[WHAT THIS TASK INVOLVES]:
Lines below containing the word "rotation" should be copied out.

▽

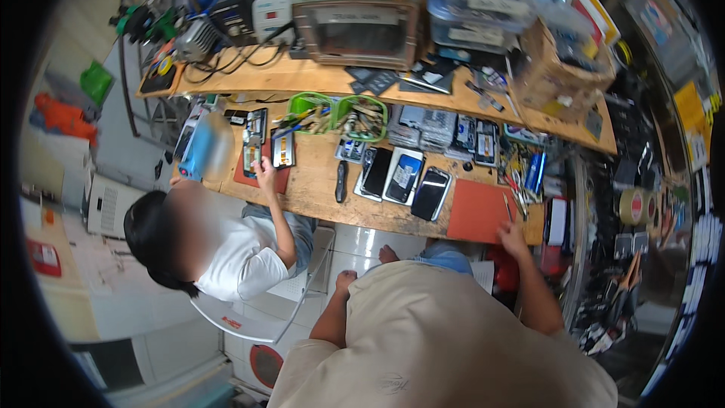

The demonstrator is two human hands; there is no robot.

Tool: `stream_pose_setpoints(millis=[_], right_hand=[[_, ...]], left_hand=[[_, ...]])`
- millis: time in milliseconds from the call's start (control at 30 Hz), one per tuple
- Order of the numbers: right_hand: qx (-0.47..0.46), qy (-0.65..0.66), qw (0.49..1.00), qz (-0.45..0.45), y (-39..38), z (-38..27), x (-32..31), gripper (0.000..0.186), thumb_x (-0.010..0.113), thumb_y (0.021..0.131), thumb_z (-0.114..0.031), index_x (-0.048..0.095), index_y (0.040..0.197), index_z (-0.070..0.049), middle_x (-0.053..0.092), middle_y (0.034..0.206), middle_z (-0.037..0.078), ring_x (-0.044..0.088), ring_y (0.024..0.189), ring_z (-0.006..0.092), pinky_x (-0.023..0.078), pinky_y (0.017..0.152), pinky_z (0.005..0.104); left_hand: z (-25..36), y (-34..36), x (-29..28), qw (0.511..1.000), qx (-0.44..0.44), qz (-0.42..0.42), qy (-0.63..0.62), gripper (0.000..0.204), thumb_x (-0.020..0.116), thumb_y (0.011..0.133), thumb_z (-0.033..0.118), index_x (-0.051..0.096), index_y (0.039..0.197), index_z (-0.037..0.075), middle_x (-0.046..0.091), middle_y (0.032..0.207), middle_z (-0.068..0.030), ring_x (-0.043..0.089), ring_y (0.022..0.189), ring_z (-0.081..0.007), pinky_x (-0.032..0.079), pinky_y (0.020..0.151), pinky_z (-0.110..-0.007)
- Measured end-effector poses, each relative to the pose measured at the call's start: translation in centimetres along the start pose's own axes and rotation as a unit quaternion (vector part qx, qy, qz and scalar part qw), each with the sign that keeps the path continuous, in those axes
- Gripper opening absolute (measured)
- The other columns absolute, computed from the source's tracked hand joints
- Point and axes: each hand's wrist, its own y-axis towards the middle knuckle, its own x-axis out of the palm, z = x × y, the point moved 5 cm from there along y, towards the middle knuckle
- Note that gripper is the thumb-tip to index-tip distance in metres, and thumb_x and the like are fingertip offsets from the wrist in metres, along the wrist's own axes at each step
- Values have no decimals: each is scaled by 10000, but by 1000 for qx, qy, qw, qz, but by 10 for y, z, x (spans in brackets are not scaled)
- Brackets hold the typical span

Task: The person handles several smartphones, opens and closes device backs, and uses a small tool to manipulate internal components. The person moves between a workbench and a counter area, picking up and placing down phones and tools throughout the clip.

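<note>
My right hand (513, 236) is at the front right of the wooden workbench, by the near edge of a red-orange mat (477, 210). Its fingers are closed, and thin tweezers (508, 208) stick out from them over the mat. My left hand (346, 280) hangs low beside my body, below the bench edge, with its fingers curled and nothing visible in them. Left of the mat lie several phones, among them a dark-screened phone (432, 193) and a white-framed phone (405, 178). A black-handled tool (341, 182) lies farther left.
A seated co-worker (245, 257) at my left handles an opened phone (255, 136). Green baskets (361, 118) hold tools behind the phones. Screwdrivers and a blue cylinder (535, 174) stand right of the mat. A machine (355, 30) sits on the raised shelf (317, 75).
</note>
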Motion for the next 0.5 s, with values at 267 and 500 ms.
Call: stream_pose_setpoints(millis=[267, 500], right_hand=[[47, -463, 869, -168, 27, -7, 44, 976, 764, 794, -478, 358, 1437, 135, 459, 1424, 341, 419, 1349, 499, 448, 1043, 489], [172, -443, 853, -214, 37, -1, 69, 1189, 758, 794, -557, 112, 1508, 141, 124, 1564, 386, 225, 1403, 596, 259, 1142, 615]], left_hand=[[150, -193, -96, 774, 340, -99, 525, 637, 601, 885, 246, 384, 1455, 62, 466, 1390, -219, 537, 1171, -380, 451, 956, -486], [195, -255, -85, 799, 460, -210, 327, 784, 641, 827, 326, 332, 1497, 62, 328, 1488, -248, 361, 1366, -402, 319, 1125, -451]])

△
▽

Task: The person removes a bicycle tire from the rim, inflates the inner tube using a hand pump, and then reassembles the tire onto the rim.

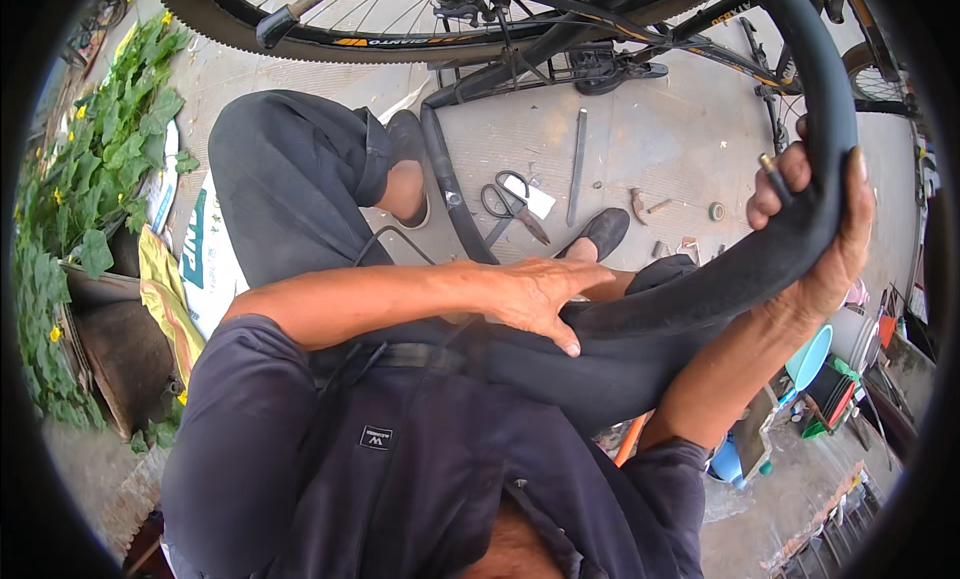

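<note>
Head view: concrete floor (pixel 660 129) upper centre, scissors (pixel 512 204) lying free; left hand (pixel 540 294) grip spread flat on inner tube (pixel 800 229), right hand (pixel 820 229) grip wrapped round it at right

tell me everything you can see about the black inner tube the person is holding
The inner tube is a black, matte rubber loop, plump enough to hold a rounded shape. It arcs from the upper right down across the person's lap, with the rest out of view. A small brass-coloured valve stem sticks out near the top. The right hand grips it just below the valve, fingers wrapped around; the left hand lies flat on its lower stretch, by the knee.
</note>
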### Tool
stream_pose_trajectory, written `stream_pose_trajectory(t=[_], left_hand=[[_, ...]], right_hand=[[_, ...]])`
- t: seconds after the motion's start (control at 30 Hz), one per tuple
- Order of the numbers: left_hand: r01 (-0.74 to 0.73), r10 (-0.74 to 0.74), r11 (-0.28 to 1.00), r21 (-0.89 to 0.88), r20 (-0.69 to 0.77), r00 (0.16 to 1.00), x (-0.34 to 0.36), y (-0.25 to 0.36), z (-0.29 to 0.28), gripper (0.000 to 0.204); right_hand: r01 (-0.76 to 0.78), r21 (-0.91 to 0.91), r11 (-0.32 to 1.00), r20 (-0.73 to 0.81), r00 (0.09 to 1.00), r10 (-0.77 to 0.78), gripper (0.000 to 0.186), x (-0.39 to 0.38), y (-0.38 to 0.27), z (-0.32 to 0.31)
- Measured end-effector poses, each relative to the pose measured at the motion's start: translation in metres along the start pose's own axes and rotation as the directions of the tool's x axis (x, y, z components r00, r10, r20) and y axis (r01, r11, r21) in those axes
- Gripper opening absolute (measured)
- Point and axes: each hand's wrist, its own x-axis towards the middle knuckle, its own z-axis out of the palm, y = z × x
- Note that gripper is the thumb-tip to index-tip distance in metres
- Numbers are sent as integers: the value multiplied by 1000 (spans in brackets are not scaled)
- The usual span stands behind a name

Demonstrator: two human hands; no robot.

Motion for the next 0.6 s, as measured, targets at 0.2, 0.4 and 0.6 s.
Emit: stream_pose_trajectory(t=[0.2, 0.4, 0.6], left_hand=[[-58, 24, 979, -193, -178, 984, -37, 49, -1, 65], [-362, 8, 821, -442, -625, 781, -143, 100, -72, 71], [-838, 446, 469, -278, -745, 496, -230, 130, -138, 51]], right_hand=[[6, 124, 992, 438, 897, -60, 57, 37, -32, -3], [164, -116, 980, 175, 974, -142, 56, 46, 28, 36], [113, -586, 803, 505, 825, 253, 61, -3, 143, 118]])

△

[ANSWER SPACE]:
- Measured end-effector poses, each relative to the pose measured at the call's start: translation in centimetres along the start pose's own axes and rotation as a unit quaternion (vector part qx, qy, qz and scalar part qw), each with the sign that keeps the path continuous, in those axes
- Measured end-effector poses, each relative to the pose measured at the motion's start: translation in metres along the start pose's own axes and rotation as the directions of the tool's x axis (x, y, z components r00, r10, r20) and y axis (r01, r11, r21) in those axes

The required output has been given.